■ **Task directions**: Please make an exact copy of the lines from the one holding "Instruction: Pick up" through the end of the data, both ends included, with no pictures.

Data excerpt: Begin

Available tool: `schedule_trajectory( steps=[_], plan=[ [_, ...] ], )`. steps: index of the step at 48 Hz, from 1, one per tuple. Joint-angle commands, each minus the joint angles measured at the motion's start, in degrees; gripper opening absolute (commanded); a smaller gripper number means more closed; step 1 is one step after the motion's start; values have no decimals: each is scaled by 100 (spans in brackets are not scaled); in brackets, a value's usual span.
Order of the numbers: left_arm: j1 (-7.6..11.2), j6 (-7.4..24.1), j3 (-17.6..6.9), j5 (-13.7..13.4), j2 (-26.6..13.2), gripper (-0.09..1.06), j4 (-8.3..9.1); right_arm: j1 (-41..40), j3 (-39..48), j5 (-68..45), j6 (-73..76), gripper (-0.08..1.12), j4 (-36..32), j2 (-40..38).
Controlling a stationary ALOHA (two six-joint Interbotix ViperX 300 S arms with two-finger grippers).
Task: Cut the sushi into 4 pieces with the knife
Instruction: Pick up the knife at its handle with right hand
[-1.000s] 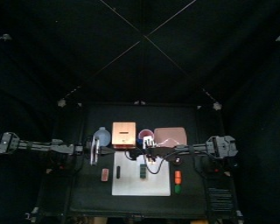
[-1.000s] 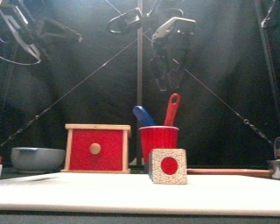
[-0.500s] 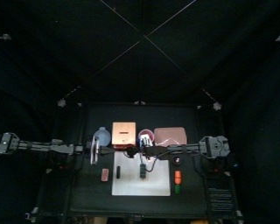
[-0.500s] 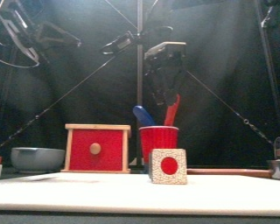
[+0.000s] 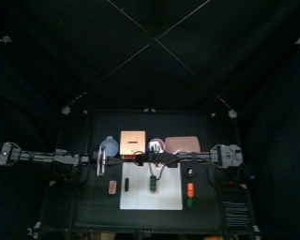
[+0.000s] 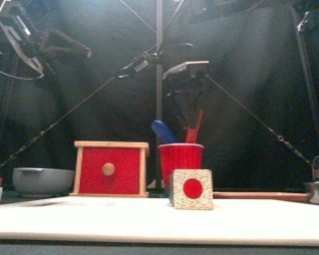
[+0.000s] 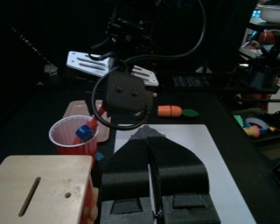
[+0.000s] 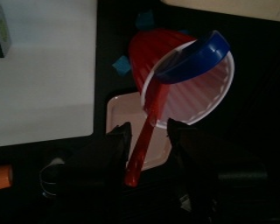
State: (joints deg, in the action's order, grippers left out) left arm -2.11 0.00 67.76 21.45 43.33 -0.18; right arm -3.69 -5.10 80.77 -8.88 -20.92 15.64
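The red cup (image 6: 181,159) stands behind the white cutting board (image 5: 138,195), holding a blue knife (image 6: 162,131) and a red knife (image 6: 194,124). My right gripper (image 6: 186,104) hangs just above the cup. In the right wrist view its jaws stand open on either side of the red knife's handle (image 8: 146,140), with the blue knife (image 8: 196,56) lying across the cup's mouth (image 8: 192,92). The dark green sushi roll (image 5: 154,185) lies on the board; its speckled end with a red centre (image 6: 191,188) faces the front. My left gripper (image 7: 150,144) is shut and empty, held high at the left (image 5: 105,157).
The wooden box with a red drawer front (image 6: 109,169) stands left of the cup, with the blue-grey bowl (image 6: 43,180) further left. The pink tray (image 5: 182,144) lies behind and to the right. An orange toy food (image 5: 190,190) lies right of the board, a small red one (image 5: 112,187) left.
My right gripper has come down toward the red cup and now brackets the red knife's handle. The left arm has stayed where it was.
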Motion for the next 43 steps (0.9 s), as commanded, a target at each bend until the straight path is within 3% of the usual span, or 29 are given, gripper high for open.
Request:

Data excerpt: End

■ **Answer section**:
Instruction: Pick up the knife at its handle with right hand
[-1.000s] 
[-1.000s] 
[-0.500s] 
[-0.500s] 
[+0.000s] 
[+0.000s] 
[+0.000s] 
[+0.000s] 
State: (joints deg, in the action's order, grippers left out) left arm -2.11 0.00 67.76 21.45 43.33 -0.18; right arm -3.69 -5.10 80.77 -8.88 -20.92 15.64
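The red cup (image 6: 181,159) stands behind the white cutting board (image 5: 138,195), holding a blue knife (image 6: 162,131) and a red knife (image 6: 194,124). My right gripper (image 6: 186,104) hangs just above the cup. In the right wrist view its jaws stand open on either side of the red knife's handle (image 8: 146,140), with the blue knife (image 8: 196,56) lying across the cup's mouth (image 8: 192,92). The dark green sushi roll (image 5: 154,185) lies on the board; its speckled end with a red centre (image 6: 191,188) faces the front. My left gripper (image 7: 150,144) is shut and empty, held high at the left (image 5: 105,157).
The wooden box with a red drawer front (image 6: 109,169) stands left of the cup, with the blue-grey bowl (image 6: 43,180) further left. The pink tray (image 5: 182,144) lies behind and to the right. An orange toy food (image 5: 190,190) lies right of the board, a small red one (image 5: 112,187) left.
My right gripper has come down toward the red cup and now brackets the red knife's handle. The left arm has stayed where it was.
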Motion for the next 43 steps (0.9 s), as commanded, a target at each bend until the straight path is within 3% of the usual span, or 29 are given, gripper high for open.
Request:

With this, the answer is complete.